How to complete this task =
Check every line of the material for the word "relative". Copy those that have it.

*** Opening of Dataset extract ***

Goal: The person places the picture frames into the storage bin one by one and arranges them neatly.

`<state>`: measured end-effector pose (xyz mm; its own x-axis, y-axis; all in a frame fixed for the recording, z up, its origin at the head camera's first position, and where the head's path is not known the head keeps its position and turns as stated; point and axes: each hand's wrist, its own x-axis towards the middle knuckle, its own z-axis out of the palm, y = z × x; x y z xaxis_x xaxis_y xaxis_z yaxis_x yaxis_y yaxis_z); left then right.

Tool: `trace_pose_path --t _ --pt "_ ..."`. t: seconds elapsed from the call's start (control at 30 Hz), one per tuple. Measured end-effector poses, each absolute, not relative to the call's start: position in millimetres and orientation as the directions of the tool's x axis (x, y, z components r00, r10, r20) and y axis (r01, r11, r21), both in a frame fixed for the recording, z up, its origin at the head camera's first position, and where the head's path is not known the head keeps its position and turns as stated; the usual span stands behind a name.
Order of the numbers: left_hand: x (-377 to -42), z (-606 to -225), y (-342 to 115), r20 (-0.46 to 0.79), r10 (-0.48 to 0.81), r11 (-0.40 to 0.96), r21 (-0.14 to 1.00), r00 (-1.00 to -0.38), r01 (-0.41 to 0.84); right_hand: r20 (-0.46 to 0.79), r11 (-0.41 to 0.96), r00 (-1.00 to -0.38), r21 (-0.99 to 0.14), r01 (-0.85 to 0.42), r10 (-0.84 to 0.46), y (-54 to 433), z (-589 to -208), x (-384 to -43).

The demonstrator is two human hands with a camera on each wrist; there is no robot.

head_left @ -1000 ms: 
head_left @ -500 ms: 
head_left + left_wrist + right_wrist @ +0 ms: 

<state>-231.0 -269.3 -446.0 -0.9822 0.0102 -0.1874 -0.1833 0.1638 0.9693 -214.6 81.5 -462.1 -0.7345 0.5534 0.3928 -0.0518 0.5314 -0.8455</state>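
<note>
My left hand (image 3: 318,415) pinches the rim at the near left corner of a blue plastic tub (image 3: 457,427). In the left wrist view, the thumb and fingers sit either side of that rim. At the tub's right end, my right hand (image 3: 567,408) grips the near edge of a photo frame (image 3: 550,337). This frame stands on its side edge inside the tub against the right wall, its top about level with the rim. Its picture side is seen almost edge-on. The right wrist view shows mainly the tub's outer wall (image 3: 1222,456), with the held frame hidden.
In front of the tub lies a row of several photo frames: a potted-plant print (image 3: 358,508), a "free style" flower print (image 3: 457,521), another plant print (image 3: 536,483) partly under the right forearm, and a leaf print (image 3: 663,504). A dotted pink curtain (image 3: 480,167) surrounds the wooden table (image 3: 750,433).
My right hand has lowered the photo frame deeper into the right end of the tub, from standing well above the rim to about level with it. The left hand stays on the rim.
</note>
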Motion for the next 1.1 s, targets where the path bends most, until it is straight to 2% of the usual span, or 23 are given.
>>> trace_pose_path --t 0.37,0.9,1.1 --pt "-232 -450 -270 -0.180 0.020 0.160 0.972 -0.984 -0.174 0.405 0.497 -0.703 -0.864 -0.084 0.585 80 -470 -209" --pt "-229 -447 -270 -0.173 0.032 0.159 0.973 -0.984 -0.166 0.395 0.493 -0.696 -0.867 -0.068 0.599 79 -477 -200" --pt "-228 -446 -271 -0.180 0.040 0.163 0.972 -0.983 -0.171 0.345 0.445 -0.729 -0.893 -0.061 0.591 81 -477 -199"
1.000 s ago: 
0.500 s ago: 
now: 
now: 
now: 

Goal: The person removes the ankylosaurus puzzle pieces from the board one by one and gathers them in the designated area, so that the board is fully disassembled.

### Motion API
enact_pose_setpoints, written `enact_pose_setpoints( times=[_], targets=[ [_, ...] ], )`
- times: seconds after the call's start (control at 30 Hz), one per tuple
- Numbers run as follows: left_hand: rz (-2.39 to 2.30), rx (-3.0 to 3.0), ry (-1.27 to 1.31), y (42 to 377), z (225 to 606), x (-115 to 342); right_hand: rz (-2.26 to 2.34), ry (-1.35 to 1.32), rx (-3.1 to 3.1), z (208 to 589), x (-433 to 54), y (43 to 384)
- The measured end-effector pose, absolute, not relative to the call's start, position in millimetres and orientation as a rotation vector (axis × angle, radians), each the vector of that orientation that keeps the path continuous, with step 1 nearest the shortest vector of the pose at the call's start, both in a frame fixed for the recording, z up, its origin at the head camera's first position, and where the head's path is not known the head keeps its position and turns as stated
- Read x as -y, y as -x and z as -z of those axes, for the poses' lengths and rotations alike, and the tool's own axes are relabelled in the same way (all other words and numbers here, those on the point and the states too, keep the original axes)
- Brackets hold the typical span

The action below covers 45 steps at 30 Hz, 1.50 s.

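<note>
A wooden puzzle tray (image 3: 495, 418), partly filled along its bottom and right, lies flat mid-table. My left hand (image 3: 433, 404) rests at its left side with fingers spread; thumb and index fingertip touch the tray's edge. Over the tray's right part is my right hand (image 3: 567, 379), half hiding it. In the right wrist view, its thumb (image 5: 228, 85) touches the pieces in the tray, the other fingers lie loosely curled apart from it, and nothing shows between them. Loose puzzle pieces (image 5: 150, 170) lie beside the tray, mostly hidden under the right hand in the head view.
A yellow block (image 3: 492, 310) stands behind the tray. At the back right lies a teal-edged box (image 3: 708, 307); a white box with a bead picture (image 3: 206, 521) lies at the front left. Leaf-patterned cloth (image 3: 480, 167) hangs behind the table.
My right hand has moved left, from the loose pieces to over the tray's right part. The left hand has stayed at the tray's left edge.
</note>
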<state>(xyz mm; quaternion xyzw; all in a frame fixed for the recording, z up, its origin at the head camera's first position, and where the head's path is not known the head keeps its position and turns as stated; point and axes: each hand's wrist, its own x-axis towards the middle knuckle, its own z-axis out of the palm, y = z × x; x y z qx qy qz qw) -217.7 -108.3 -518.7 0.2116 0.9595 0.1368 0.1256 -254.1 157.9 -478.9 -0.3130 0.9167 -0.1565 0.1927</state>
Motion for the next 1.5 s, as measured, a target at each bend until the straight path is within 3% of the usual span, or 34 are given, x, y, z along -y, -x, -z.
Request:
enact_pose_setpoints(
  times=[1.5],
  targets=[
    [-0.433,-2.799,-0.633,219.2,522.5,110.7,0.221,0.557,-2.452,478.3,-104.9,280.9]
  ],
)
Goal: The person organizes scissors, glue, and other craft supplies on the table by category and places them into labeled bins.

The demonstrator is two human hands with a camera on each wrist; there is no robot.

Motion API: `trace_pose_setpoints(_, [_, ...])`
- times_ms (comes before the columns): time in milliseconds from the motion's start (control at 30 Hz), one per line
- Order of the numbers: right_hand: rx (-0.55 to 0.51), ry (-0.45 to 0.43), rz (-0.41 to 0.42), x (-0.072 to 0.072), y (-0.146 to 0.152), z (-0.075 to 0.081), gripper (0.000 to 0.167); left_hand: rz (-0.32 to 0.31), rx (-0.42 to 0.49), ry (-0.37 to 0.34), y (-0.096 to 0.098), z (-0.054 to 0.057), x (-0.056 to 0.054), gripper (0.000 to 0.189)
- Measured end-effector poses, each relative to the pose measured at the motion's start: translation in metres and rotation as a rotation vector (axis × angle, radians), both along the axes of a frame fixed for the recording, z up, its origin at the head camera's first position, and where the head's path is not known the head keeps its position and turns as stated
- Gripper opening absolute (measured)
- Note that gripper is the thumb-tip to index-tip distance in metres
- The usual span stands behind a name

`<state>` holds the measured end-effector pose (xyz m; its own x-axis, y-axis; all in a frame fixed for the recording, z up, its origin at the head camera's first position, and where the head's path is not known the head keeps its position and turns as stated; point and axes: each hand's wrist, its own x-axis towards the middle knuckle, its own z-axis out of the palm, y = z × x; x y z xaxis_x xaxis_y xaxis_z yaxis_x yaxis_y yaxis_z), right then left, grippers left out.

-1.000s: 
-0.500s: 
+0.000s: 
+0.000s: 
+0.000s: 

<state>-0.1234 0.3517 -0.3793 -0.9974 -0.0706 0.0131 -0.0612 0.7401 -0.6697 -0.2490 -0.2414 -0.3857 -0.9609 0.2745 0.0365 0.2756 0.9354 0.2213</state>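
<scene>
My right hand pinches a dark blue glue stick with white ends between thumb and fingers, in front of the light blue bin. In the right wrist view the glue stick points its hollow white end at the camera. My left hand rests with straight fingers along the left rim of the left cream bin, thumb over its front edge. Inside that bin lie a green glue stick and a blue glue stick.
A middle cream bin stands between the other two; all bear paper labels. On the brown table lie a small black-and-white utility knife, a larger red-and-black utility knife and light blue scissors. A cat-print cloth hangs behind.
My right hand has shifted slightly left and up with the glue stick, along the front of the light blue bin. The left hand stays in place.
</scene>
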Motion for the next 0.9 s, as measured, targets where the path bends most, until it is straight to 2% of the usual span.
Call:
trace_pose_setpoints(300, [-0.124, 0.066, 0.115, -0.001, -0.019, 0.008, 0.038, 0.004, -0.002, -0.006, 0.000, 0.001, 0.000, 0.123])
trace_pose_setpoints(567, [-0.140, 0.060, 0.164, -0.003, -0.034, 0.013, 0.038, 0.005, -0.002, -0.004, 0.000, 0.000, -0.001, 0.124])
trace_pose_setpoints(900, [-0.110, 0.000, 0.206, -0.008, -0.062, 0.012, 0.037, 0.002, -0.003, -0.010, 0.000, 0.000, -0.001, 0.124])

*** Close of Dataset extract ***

Response to the exercise =
Tool: `trace_pose_path --t _ --pt "_ ..."`. t: seconds elapsed from the call's start (control at 30 Hz), one per tuple. Measured end-effector poses, each absolute, not relative to the call's start: position in millimetres and orientation as the directions of the tool's x axis (x, y, z components r00, r10, r20) and y axis (r01, r11, r21), both in a frame fixed for the recording, z up, its origin at the head camera's first position, and where the head's path is not known the head keeps its position and turns as stated; the usual span stands behind a name.
- The measured end-effector pose, absolute, not relative to the call's start, position in millimetres and orientation as a rotation vector (axis × angle, radians), each the vector of that orientation that keeps the path continuous, with step 1 nearest the shortest vector of the pose at the call's start, both in a frame fixed for the recording, z up, its origin at the head camera's first position, and where the head's path is not known the head keeps its position and turns as stated
- Measured end-effector poses, each relative to the pose measured at the motion's start: translation in metres and rotation as a rotation vector (axis × angle, radians), both along the axes of a frame fixed for the recording, z up, its origin at the head camera's first position, and where the head's path is not known the head keeps its position and turns as stated

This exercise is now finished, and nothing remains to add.